■ Collected material ■
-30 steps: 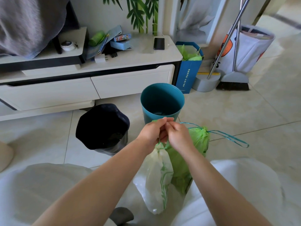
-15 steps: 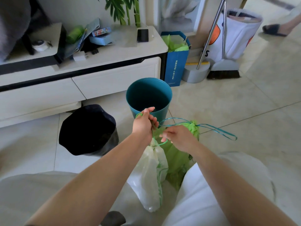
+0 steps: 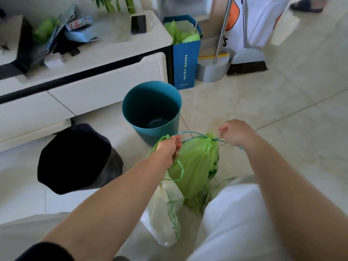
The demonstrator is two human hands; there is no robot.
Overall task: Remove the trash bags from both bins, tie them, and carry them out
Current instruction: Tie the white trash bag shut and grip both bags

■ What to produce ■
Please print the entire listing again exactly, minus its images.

■ Task output ■
-30 steps: 
-15 steps: 
+0 steps: 
The demonstrator is two human hands; there is no robot.
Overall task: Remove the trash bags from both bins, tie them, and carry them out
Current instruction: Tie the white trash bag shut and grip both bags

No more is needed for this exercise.